Mark Andrews on Saturday: Magic medics, making e-scooters bearable, and why it could be risky to scoff at goths
Read the latest musings from Mark Andrews.
Electric scooters are to be fitted with 'artificial noise devices' to reduce the risk of people being mown down by people whizzing around pavements on the silent devices.
The new sound effects will be introduced next year, once it has been established which ones work best.
It will doubtless be an infuriating bleeping sound of some description, which will of course add to the joy of walking around towns already marred by various barriers, stickers and warning signs.
May I be the first to suggest an alternative sound, less painful on the eardrums? Let's make all these scooters play the Rupert the Bear theme tune. And to improve visibility for the hard of hearing, all riders should wear yellow checked scarves and tartan slacks.
A fool and his money are easily parted. Leeak Khan, a doctor India, claims he was conned out of £72,000 by a trickster who sold him a fake Aladdin's lamp after apparently giving it a rub to make a genie appear.

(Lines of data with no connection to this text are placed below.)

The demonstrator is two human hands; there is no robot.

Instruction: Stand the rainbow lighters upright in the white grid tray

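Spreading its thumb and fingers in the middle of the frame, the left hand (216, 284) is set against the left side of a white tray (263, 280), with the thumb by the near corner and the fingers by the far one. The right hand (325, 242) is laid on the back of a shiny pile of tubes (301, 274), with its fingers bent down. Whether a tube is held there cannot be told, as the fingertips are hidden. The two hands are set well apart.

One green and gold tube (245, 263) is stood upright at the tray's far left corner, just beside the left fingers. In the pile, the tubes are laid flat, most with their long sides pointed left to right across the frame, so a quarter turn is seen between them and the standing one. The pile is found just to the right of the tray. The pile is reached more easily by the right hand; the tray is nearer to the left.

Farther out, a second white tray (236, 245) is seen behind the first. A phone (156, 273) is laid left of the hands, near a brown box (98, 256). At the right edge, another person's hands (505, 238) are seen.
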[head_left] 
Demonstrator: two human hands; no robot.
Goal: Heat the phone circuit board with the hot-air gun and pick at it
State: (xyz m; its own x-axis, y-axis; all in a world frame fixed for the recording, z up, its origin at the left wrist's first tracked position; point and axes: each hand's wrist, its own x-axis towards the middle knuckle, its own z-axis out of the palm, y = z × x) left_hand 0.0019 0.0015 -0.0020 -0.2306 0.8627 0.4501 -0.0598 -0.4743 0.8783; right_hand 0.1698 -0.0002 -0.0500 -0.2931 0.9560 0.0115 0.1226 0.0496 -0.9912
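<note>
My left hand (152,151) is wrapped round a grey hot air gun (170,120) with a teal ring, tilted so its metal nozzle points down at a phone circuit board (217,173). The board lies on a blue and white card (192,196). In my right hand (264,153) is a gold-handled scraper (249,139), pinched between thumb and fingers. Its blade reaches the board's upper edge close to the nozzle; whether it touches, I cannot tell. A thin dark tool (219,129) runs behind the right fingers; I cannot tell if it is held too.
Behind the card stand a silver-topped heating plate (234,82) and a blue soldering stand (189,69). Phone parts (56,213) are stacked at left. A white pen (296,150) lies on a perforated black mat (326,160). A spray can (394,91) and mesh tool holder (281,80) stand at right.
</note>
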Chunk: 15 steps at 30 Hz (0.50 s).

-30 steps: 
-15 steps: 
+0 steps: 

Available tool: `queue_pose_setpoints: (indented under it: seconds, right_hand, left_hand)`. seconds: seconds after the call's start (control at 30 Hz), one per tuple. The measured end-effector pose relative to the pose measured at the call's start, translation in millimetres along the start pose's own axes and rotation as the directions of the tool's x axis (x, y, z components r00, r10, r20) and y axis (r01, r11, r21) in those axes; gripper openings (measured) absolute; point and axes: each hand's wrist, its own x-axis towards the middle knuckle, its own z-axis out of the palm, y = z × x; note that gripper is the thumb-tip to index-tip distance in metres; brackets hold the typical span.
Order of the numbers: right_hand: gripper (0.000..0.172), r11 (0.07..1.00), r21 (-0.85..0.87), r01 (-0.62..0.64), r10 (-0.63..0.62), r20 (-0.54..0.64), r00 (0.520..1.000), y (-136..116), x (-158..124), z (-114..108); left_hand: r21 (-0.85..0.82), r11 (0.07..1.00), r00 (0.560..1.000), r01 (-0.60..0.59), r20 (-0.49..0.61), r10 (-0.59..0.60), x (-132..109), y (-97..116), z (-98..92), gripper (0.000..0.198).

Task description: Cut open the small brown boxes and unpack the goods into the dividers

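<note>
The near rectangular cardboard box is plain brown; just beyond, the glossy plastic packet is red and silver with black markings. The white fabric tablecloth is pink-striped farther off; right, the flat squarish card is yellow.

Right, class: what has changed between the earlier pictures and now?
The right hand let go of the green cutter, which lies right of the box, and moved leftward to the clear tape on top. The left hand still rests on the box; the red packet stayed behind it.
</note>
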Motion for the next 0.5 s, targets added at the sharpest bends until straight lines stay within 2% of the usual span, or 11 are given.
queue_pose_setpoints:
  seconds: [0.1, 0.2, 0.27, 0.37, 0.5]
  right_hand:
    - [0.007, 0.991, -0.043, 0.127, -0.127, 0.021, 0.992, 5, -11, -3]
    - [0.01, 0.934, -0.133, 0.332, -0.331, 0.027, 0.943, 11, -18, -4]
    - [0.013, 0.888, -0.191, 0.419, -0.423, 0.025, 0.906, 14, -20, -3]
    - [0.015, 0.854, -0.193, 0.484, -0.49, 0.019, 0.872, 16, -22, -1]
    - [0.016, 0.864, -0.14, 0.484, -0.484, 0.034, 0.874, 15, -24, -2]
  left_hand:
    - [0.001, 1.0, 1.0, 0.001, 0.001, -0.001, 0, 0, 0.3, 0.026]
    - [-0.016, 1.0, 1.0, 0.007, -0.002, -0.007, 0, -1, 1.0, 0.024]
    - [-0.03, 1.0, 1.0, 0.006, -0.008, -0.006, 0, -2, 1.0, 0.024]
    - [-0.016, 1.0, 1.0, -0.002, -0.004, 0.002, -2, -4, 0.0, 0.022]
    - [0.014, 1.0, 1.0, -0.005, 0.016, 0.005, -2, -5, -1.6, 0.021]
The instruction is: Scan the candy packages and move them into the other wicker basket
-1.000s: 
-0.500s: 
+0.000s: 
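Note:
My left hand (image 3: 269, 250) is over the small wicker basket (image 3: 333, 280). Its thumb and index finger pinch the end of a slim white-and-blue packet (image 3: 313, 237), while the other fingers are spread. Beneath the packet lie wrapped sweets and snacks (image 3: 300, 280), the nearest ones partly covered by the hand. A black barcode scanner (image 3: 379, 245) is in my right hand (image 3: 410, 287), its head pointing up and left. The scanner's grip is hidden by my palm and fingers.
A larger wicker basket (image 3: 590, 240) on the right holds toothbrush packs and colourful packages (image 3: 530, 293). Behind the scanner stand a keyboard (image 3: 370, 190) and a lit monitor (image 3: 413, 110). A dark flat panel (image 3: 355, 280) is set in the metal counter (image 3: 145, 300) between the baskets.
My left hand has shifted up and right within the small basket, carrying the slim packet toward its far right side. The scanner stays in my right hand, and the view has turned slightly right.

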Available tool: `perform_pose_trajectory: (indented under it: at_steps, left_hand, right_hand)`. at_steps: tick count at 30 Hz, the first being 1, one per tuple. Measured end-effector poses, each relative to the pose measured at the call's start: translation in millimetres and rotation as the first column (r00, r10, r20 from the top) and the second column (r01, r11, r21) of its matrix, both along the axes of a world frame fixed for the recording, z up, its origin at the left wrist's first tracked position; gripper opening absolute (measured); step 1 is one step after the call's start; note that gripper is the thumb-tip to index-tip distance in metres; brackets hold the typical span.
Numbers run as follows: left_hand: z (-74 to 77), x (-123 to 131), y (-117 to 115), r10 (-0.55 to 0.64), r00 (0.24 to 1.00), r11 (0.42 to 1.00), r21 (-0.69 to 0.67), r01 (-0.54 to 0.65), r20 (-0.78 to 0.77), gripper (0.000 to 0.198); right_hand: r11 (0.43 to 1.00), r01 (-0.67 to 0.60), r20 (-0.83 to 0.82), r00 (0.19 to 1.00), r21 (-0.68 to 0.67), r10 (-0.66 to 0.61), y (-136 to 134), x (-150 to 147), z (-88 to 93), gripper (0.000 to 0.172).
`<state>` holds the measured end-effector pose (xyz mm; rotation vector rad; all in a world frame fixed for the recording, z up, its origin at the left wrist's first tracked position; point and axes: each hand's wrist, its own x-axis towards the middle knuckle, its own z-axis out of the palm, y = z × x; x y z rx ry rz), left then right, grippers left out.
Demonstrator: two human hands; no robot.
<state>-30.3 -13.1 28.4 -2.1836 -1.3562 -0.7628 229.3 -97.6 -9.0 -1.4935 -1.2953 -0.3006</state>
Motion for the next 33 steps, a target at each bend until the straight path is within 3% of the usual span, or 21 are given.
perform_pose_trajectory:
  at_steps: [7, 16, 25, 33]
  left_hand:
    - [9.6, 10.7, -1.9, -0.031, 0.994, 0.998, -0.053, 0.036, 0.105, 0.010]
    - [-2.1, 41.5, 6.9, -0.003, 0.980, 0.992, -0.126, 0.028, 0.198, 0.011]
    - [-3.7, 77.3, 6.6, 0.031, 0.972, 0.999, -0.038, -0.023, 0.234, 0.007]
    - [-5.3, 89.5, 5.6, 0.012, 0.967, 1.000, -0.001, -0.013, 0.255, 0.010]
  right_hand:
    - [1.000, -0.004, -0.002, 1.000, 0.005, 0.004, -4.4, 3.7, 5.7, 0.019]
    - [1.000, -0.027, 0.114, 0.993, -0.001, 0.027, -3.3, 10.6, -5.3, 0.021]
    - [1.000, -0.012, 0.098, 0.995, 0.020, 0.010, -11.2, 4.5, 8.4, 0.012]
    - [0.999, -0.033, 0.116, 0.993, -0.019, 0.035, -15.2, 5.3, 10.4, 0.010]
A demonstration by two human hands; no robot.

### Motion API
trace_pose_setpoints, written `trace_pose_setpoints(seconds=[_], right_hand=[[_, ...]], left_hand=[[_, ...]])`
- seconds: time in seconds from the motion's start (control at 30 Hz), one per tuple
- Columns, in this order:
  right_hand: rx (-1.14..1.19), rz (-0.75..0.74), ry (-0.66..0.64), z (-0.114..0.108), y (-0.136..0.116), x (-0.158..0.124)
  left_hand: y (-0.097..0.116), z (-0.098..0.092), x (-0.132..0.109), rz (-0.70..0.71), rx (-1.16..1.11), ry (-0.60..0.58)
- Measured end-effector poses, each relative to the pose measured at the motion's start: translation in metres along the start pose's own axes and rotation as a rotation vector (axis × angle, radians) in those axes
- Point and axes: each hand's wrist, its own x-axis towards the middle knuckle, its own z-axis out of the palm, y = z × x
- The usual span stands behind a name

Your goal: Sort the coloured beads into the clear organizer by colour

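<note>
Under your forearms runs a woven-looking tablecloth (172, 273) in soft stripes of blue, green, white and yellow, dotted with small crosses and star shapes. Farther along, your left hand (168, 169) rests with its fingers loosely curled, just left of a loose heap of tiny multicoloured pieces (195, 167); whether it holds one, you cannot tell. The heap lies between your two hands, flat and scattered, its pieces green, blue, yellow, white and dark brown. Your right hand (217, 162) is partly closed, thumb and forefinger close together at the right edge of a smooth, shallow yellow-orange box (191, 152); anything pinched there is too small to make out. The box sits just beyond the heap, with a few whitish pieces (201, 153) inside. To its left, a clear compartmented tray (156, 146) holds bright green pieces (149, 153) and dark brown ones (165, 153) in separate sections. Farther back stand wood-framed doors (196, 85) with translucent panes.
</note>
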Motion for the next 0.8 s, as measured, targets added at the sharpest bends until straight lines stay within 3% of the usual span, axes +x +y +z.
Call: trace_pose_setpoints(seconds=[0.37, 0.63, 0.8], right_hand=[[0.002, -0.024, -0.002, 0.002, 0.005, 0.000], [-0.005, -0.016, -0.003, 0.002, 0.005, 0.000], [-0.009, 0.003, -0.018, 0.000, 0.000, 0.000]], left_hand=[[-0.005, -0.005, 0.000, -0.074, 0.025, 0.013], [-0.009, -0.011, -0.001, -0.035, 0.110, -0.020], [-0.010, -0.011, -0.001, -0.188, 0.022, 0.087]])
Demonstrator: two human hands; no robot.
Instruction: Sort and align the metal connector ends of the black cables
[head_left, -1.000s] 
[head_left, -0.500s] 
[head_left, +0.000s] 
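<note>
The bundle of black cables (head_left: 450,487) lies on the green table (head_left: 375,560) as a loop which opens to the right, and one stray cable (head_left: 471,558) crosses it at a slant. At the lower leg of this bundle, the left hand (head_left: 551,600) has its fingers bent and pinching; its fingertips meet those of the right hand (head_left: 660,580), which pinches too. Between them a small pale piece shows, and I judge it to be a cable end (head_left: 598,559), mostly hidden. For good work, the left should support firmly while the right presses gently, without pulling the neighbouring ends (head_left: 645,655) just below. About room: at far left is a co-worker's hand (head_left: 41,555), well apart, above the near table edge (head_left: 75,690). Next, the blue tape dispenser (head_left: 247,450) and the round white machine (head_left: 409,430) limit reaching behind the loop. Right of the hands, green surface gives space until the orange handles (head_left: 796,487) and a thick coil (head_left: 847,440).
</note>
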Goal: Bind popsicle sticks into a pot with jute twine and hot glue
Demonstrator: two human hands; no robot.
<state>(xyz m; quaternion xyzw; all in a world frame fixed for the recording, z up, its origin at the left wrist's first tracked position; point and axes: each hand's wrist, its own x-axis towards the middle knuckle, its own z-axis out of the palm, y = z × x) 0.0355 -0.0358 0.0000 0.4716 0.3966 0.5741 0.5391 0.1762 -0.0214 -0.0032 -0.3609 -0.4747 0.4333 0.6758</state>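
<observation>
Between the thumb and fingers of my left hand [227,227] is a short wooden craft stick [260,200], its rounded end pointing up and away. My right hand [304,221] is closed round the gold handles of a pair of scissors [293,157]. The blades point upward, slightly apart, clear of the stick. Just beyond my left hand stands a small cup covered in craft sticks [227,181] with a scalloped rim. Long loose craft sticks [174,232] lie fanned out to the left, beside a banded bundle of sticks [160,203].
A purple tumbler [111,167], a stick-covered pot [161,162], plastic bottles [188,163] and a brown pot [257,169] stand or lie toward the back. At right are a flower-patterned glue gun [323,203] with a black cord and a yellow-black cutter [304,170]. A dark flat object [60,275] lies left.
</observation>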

But when he got the lamp home, Dr Khan found it didn't work, and the penny dropped that the genie was actually a mate of the conman who was in on the fiddle. So naturally he contacted the authorities and complained his magic lamp wasn't fit for purpose.
"Erm, I wonder if you could help me? I've just paid 72 grand for a magic lamp, but it doesn't seem to work, I think it might be a fake. Is there any way I might get my money back?"
At least it didn't happen here. Because I'm not sure I would be too happy my GP thought a popular children's pantomime was actually a fact-based documentary.
"Antiobiotics? You don't need them squire. Just take these magic beans, get yourself a goose that lays golden eggs, and you should be right as rain."
The tricksters told Dr Khan the lamp would bring wealth and good fortune. Well it certainly did for them.
Amid the hullabaloo about the US presidential election, one truly terrifying news item closer to home has slipped under the radar.
The Law Commission, a quango headed by Appeal Court judge Sir Nicholas Green, is calling for an extension of 'hate crime' laws to cover private conversations in the home. Not only that, the commission wants a major expansion of their scope to cover sub-cultures such as goths, punks, nudists, vegans and sex fetishists. And for stiffer sentencing, with jail terms of up to seven years.
While they insist this is not the intention, it doesn't take a massive leap of imagination to see half a dozen officers with Tasers rocking up on the doorstep because Uncle Barry made a disparaging remark about the Quorn nutroast.
And how will these laws be enforced? Will all those voice-activated devices in the home be secretly programmed to pick up offending terminology? Or will it be done the old-fashioned way, with undercover police officers in light blue tracksuits masquerading as family friends, like they did in East Germany?
Either way, this troubles me far more than who will be the next leader of a country 4,000 miles away.